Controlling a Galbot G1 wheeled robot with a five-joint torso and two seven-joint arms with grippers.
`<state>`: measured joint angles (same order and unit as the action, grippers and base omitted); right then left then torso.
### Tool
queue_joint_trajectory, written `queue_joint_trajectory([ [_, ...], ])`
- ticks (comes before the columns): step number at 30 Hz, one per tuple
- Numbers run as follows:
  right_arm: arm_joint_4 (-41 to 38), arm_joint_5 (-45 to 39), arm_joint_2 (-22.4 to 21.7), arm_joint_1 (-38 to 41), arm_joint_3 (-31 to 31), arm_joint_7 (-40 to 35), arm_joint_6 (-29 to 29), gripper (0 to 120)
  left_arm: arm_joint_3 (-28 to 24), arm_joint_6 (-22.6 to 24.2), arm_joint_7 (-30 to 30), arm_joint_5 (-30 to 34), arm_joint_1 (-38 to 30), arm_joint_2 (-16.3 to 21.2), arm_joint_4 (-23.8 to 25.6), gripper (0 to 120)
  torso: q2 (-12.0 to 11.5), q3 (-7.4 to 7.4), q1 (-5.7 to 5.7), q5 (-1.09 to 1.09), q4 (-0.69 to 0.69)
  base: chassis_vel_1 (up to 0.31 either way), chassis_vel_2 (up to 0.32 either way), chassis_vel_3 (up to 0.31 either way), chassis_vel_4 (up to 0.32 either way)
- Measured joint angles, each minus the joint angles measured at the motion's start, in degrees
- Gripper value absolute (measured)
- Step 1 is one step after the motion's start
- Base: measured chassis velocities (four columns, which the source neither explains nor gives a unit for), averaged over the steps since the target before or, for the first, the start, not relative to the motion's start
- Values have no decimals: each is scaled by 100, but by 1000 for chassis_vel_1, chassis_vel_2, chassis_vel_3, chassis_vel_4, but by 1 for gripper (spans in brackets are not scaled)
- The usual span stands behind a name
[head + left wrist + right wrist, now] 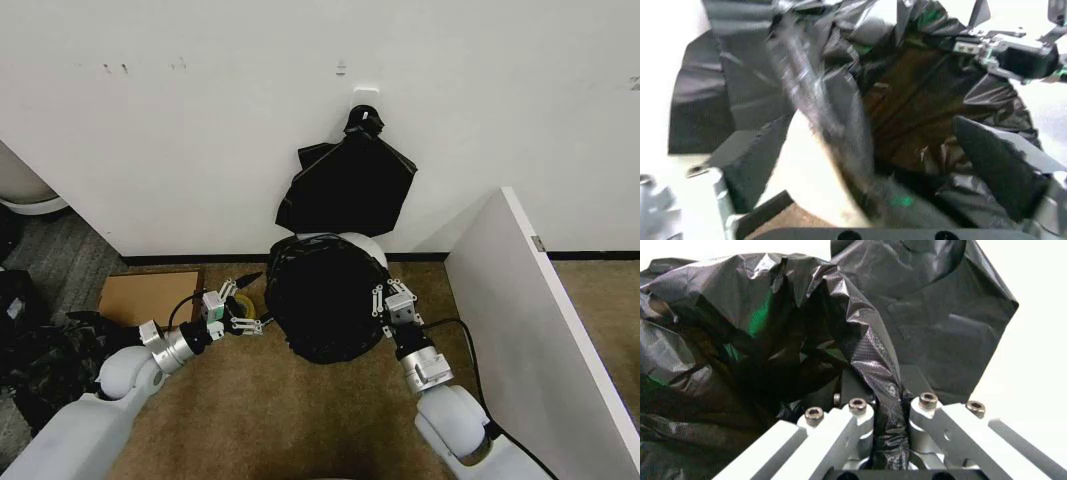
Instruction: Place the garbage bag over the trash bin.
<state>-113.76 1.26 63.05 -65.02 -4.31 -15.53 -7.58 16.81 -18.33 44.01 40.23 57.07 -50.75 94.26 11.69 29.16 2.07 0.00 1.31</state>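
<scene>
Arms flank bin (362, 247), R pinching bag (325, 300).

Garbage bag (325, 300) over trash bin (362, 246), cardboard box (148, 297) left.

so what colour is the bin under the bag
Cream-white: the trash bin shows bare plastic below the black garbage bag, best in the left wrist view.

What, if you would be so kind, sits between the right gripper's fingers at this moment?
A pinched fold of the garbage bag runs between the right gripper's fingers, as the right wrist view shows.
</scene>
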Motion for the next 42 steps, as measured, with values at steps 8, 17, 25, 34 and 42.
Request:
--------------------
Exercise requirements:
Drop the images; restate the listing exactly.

Output below:
Controlling a Galbot G1 wheeled robot with a five-joint torso and two seven-joint arms with grippers.
`<state>`: measured joint angles (same order and unit as the action, grippers and base omitted); right then left then torso.
### Tool
queue_joint_trajectory, written `queue_joint_trajectory([ [_, ...], ])`
- ticks (comes before the columns): step number at 30 Hz, one per tuple
- Numbers run as follows:
  right_arm: arm_joint_4 (-41 to 38), arm_joint_5 (-45 to 39), arm_joint_2 (-22.4 to 21.7), arm_joint_1 (-38 to 41), arm_joint_3 (-31 to 31), arm_joint_7 (-40 to 35), arm_joint_6 (-29 to 29), gripper (0 to 120)
  left_arm: arm_joint_3 (-28 to 24), arm_joint_6 (-22.6 to 24.2), arm_joint_7 (-30 to 30), arm_joint_5 (-30 to 34), arm_joint_1 (-38 to 30), arm_joint_2 (-16.3 to 21.2), arm_joint_4 (-23.8 to 25.6), gripper (0 to 120)
  torso: q2 (-12.0 to 11.5), q3 (-7.4 to 7.4), q1 (-5.7 to 5.7), q5 (-1.09 to 1.09), q4 (-0.69 to 0.69)
  base: chassis_vel_1 (up to 0.31 either way), chassis_vel_2 (up to 0.32 either way), chassis_vel_3 (up to 0.31 either way), chassis_vel_4 (up to 0.32 either way)
- Measured joint angles, each minus the joint angles measured at the motion's start, in degrees
- Gripper value absolute (measured)
- Step 1 is one step after the motion's start
- Base: measured chassis velocities (four columns, which the source neither explains nor gives a unit for), averaged over the steps since the target before or, for the first, the start, not relative to the motion's start
- Values have no decimals: each is scaled by 100, but by 1000 for chassis_vel_1, chassis_vel_2, chassis_vel_3, chassis_vel_4, but by 1 for gripper (spans in brackets are not scaled)
- The usual span stands behind a name
[head + left wrist + right wrist, now] 
Instruction: Place the garbage bag over the trash bin.
<state>-113.76 1.26 63.05 -65.02 -4.31 -15.53 -7.58 16.81 -18.33 44.01 40.23 57.07 -50.75 94.26 11.69 29.16 2.07 0.00 1.31</state>
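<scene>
Arms flank bin (362, 247), R pinching bag (325, 300).

Garbage bag (325, 300) over trash bin (362, 246), cardboard box (148, 297) left.

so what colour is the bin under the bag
Cream-white: the trash bin shows bare plastic below the black garbage bag, best in the left wrist view.

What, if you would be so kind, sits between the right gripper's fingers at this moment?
A pinched fold of the garbage bag runs between the right gripper's fingers, as the right wrist view shows.
</scene>
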Motion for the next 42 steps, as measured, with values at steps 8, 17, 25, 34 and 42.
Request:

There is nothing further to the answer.